Depuis quatre années déjà, le Lycée Charles Plisnier n’organise plus de session d’examens à l’approche des fêtes de fin d’année. Un choix totalement assumé qui fera prochainement l’objet d’une discussion avec la nouvelle ministre de l’enseignement, Caroline Désir (PS). Cette dernière sera en effet en visite dans l’établissement saint-ghislainois le 19 décembre prochain.

Alors que pour beaucoup, le stress des examens rythme la fin d’année, les élèves du lycée Charles Plisnier profitent d’une période consacrée à l’apprentissage "autrement", c’est-à-dire via des activités pédagogiques alternatives organisées au sein même de l’école. Cette année, le focus sera mis sur l’apprentissage des gestes de premier secours.

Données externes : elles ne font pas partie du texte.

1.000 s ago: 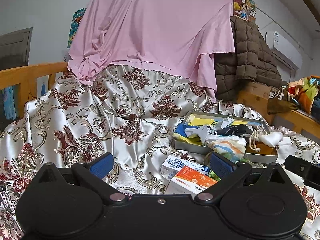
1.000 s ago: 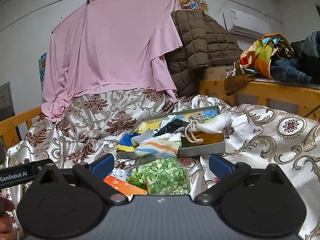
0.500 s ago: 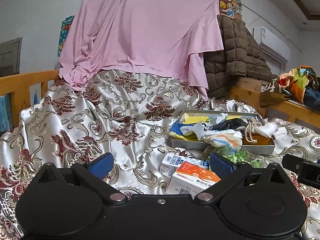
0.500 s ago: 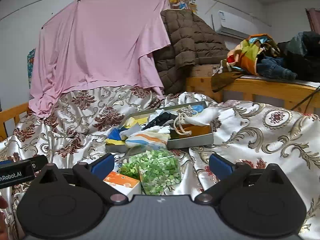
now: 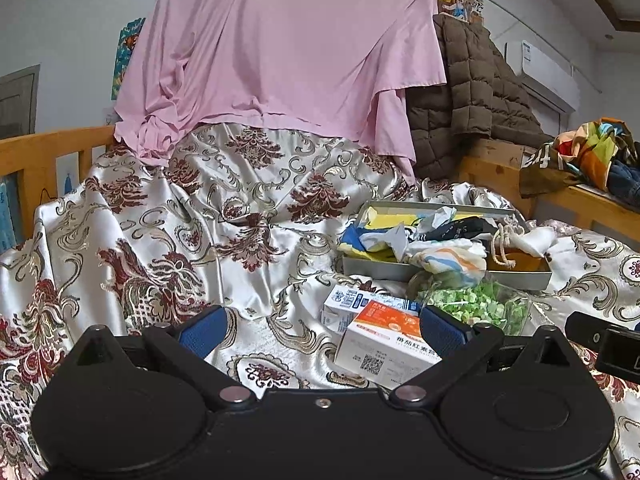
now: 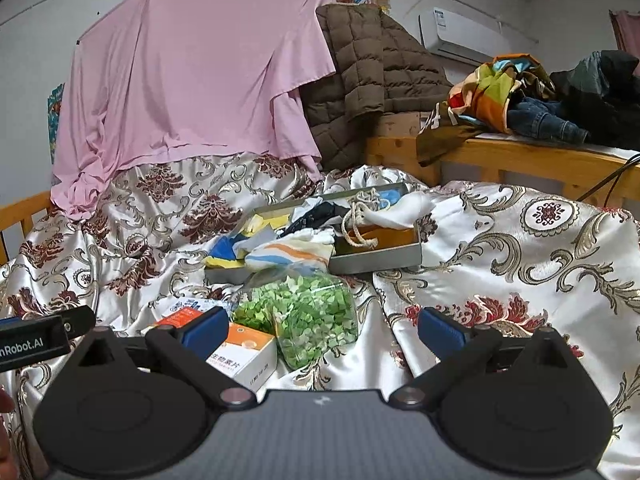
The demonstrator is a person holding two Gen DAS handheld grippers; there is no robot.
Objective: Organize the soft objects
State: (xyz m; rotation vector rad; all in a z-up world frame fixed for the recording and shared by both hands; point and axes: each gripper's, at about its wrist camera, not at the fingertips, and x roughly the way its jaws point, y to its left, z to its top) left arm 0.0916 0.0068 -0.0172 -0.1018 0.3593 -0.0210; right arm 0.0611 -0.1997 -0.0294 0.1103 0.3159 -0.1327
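Observation:
A grey tray [image 5: 376, 270] [image 6: 376, 260] on the patterned satin cloth holds a heap of soft things: yellow and blue cloths [image 5: 360, 240], a dark sock [image 5: 460, 229], a striped white cloth [image 6: 288, 254] and a rope [image 6: 356, 220]. In front of it lies a clear bag of green pieces [image 6: 308, 316] [image 5: 476, 304]. An orange-and-white box [image 5: 384, 340] [image 6: 244, 350] and a blue-and-white carton [image 5: 346, 306] lie beside the bag. My left gripper [image 5: 320, 328] is open above the cloth, the box near its right finger. My right gripper [image 6: 320, 328] is open, the bag between its fingers further off.
A pink sheet [image 5: 280, 52] hangs behind the bed, with a brown quilted jacket [image 6: 360, 80] to its right. Wooden rails [image 5: 48, 148] [image 6: 520, 156] border the bed. Colourful clothes [image 6: 520, 96] pile on the right ledge. The other gripper's body [image 5: 604, 344] shows at the left view's right edge.
Both views have shifted, so the tray, bag and boxes sit a little lower and nearer. Both grippers stay open and hold nothing.

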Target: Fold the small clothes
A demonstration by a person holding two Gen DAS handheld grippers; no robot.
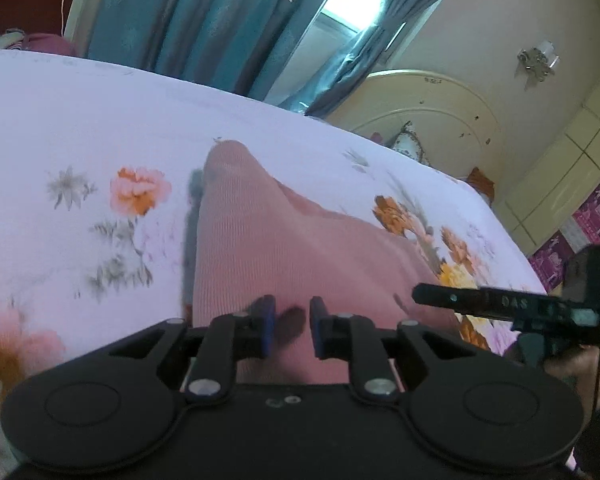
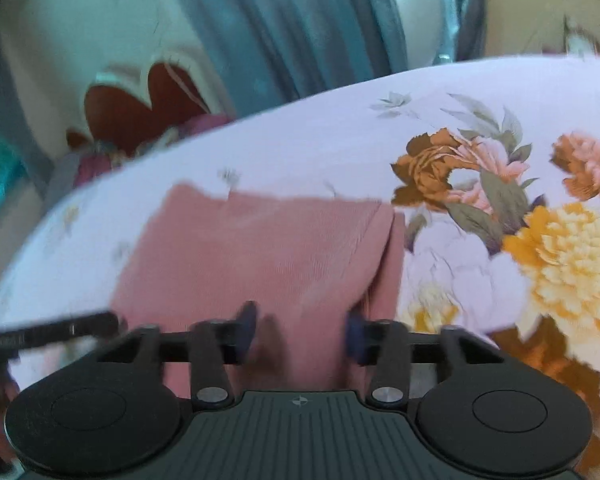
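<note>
A pink ribbed garment (image 1: 256,256) lies spread on a lilac floral bedsheet (image 1: 80,120), directly ahead of both handheld grippers. In the left wrist view the cloth narrows toward a rounded far end and shows fine lengthwise ribbing; in the right wrist view it (image 2: 252,256) reads as a broad, roughly rectangular panel with a fold or seam running down its right side, and its far edge is fairly straight. The left gripper (image 1: 292,322) hangs low over the near part of the garment, its blue-padded fingers set a small gap apart with nothing between them. The right gripper (image 2: 302,330) sits over the near edge of the cloth, fingers spread wider, also holding nothing. Teal curtains (image 1: 204,20) hang behind the bed. Both views are blurred.
</note>
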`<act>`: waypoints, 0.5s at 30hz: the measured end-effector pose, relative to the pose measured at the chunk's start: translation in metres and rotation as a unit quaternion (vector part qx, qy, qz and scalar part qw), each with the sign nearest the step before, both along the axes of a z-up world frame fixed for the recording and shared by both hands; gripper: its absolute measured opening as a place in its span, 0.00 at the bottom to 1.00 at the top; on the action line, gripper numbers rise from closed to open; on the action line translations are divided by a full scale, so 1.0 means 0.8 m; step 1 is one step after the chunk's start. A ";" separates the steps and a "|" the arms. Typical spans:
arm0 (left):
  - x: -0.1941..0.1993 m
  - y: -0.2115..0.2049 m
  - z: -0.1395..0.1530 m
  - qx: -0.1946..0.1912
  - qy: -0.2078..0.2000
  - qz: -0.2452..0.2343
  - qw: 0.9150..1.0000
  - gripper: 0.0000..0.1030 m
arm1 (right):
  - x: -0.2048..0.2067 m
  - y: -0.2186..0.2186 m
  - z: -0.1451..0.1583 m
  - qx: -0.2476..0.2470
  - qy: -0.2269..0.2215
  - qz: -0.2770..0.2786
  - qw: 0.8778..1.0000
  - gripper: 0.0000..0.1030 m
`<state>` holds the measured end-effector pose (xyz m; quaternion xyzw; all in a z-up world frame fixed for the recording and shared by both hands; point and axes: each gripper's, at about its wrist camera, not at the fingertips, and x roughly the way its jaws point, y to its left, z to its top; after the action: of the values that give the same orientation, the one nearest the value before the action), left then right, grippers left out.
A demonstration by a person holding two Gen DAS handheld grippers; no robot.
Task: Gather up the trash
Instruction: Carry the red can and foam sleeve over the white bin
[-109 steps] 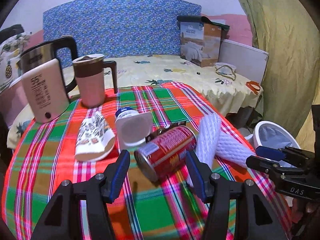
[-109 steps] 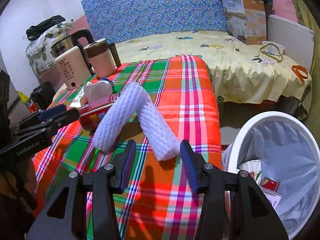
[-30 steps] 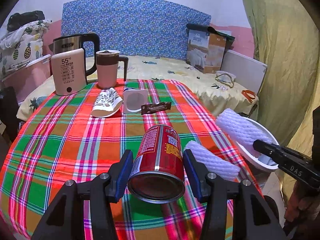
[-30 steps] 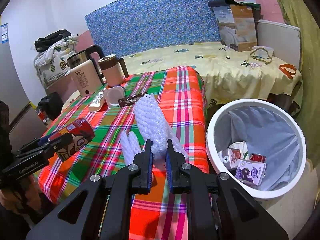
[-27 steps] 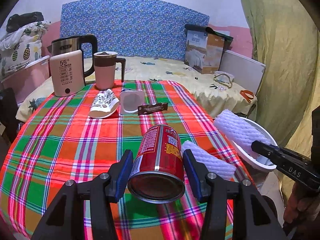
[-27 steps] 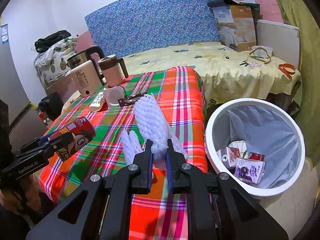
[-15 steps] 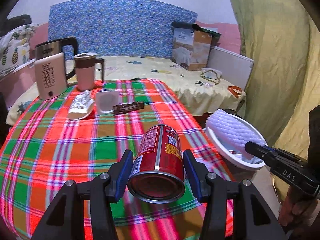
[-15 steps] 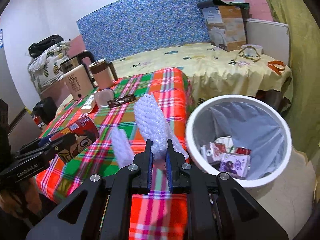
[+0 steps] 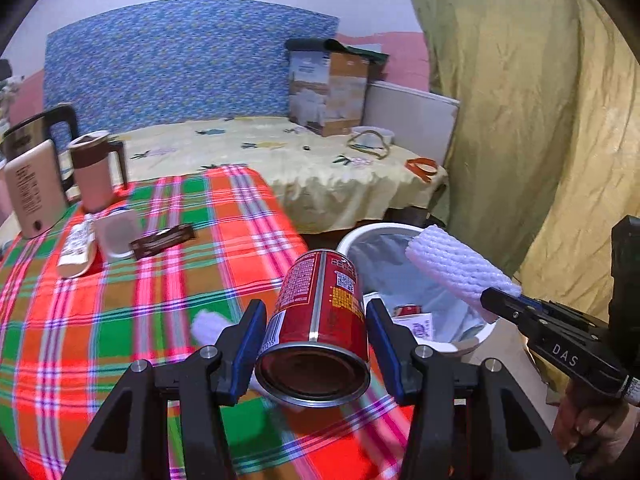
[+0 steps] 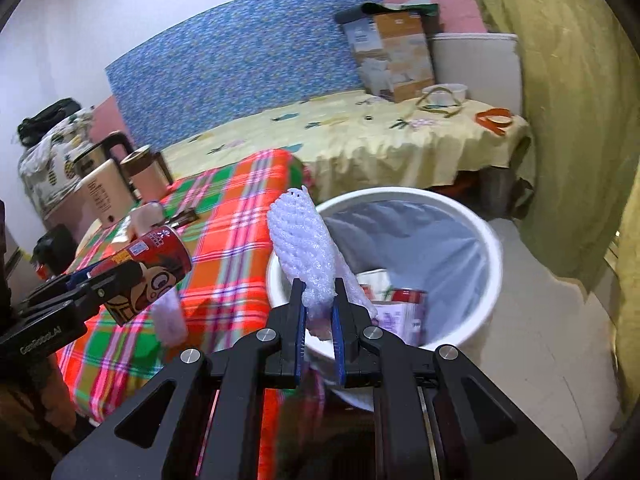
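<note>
- The left gripper [image 9: 316, 344] has its blue pads clamped on either side of a red can [image 9: 320, 316], lifted off the plaid tablecloth [image 9: 120, 312] near the table's right edge; the can's open end faces the camera and looks dark inside.
- The right gripper [image 10: 319, 316] has its jaws pressed nearly together, pinching the lower end of a white foam net sleeve [image 10: 304, 248]; the sleeve sticks up and away from the jaws, over the near-left rim of the bin.
- The white round trash bin [image 10: 492, 264] stands on the floor just right of the table, lined with a pale grey-blue bag [image 10: 420, 240].
- Inside the bin, at the bottom, lie a red can [image 10: 408, 296] and some printed cartons or wrappers [image 10: 396, 320]; they are too jumbled to count.
- A second white foam sleeve [image 9: 208, 326] lies on the cloth just left of the left gripper, partly hidden behind its finger.
- Far left on the table stand a beige electric kettle [image 9: 34, 188] and a pink lidded mug [image 9: 94, 172] side by side; I cannot tell what either holds.
- In front of them lie a crushed patterned paper cup [image 9: 76, 246], a white cup on its side [image 9: 116, 234] and a dark brown wrapper [image 9: 162, 236].
- Beyond the table is a bed with a yellow sheet [image 9: 280, 160], with a cardboard box [image 9: 328, 92] at its far end.
</note>
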<state>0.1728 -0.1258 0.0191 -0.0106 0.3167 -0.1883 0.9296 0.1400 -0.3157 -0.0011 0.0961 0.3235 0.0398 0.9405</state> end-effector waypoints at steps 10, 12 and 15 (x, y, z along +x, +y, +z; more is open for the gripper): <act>0.018 -0.055 -0.014 0.009 0.011 -0.040 0.999 0.50 | 0.001 -0.032 -0.015 0.009 0.015 -0.037 0.999 0.13; 0.020 -0.062 -0.017 0.010 0.014 -0.045 0.999 0.50 | 0.003 -0.035 -0.018 0.011 0.018 -0.039 0.999 0.13; 0.026 -0.069 -0.020 0.012 0.016 -0.052 0.998 0.50 | 0.006 -0.039 -0.022 0.014 0.023 -0.040 0.999 0.13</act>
<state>0.1939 -0.1813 0.0034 0.0137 0.3337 -0.2325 0.9135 0.1450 -0.3469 -0.0185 0.1228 0.3406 0.0047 0.9321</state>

« Les élèves de quatrième année viennent d’y être formés et formeront les premières années durant la dernière semaine de cours », explique Dimitri D’Agostino, directeur. "Nous tentons d’être proactifs en matière de sécurité mais surtout, nous avons à cœur de pouvoir utiliser correctement le matériel à notre disposition en cas de besoin et poser les bons gestes."

Le directeur reste conscient de la différente qui existe entre un exercice et une situation réelle. Mais il souhaite préparer au mieux ses étudiants. "Il n’est pas impossible qu’une mise en situation soit planifiée lors d’un prochain exercice incendie et que quelques élèves soient aléatoirement confrontés à d’autres élèves blessés…"

Au-delà de renforcer la sécurité via des apprentissages simples mais indispensables, l’établissement souhaite également valoriser les élèves. "Surévaluer un étudiant n’a pas de sens. Ils sont déjà évalués tout au long de l’année : s’il a été sanctionné par une mauvaise note le 15 novembre, nous ne voyons pas comment il aurait pu y remédier d’ici décembre. Nous souhaitons par ailleurs que les enseignants soient davantage des coachs que des arbitres et des sanctionnateurs."